Frida plasmó aquí uno de los momentos más traumáticos de su vida: el aborto natural que sufrió en el año 1932, mientras vivían con Diego en Detroit, Estados Unidos (no fue el único aborto, ya que tuvo que someterse también a abortos terapéuticos).

Cuando llevaba tres meses y medio de gestación, la pintora sufrió una hemorragia y tuvo que ser internada de urgencia. “Tenía muchas esperanzas de tener al pequeño Dieguito, quien iba a llorar mucho… pero ahora que pasó lo que pasó, no hay más que aceptarlo”, fueron las palabras que le escribió a su amigo, el doctor Leo Eloesser.

En “Henry Ford Hospital” vemos a Frida acostada en una cama de hospital (de nuevo la cama), bañada en sangre y con una lágrima enorme en su ojo izquierdo. De su estómago todavía inflamado se desprenden seis filamentos rojos y delgados, como si fueran venas o cordones umbilicales, que conectan su cuerpo con algunas imágenes que ella relacionaba con el aborto, y que la mencionada Hayden Herrera define como “símbolos de su fracaso materno”.

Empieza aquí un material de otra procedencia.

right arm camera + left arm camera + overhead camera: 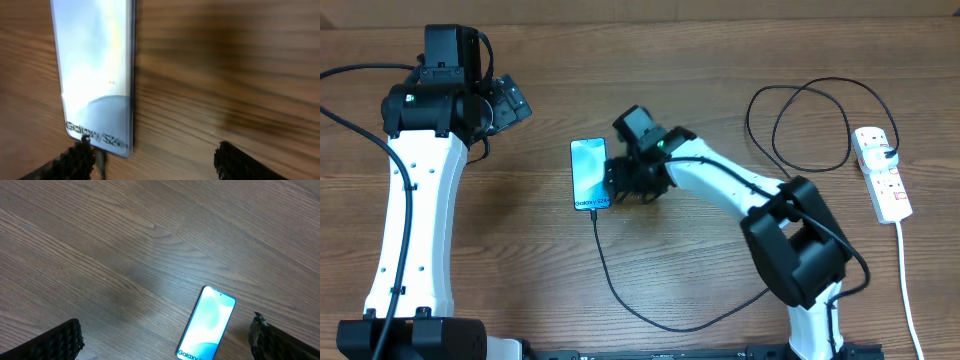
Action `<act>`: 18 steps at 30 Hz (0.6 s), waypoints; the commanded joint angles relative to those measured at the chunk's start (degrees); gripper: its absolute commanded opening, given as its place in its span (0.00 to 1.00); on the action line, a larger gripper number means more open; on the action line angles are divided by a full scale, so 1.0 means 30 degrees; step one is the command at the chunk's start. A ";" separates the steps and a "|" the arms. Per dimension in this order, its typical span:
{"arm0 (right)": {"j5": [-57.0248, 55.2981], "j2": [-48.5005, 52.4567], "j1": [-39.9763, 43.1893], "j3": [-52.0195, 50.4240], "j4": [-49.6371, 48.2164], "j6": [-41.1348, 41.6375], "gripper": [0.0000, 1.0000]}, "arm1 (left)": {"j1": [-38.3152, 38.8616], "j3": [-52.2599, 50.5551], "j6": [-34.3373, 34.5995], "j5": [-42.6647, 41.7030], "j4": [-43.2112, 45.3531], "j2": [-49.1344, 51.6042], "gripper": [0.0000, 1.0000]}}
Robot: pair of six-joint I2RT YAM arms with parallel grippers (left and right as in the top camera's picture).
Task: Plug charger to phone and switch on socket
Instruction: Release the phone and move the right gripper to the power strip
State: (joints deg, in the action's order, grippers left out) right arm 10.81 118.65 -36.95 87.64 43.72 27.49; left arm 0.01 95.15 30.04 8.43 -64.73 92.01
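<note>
The phone (589, 173) lies flat on the wooden table (720, 60), screen up, a little left of the middle in the overhead view. Its long side runs from 12 to 6 o'clock, and the end with the "Galaxy" lettering points to 6. The screen glows light blue.

The charger (620, 292) meets that 6 o'clock end. In the right wrist view its small black plug (101, 161) sits right against the phone's (95, 70) short edge, but I cannot tell whether it is fully pushed in. From there the thin black cable runs toward 6 o'clock, curves round toward 3, passes behind the right arm, then loops up toward 1 o'clock and ends at the socket (882, 178).

The right gripper (628, 192) hovers low, just beside the phone at its 3 o'clock side near the lettered end. Its jaws (156, 157) are spread wide with bare wood between them. One finger (75, 160) is right next to the plug, and the other stands well apart from it.

The left gripper (515, 100) hangs at the phone's 10 o'clock, well apart from it. Its jaws (166, 326) are fully spread and pinch nothing, and its camera sees the phone (207, 325) lying on the table below.

The socket lies at the phone's 3 o'clock, far off by the table's right edge. Its white cord (905, 290) trails toward 6 o'clock. Its switches are too small to read.
</note>
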 commanded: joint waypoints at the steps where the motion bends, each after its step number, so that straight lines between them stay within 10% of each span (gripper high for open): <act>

En el centro, y de un tamaño desproporcionado, está el feto de un bebé varón. Frida anhelaba tener un hijo y, aunque nunca lo logró, cuando hablaba del tema -como ya hemos visto-, se refería a él como “el pequeño Dieguito”.

La orquídea violeta, “que se asemeja a un útero extraído” (Hayden Herrera), es un regalo que recibió de Diego durante su internación. El caracol simboliza, según lo explicó la misma Frida, la lentitud de su aborto. El figurín del torso de una mujer sirve para observar cómo es el cuerpo de una mujer por dentro, desde su perspectiva. Es casi como si su cuerpo, que no había podido llevar adelante el embarazo, se hubiese desprendido de ella.

Pintó también una máquina de metal que ella diseñó para reflejar todos los fríos instrumentos utilizados para realizar un legrado uterino. Aquí buscó también expresar su desacuerdo con la industria moderna que tanto apasionaba a su marido: “Las máquinas representan mala suerte y dolor”. Por último aparece su pelvis, disociada de su cuerpo, y que no pudo albergar la vida que la habitaba.

En el fondo del escenario donde transcurre la escena se ve la planta de producción Ford, donde Diego iba a realizar sus murales. La cama parece estar flotando, lo que coloca a Frida en un lugar de aún mayor vulnerabilidad y desamparo.

Pertenece a la colección del Museo Dolores Olmedo.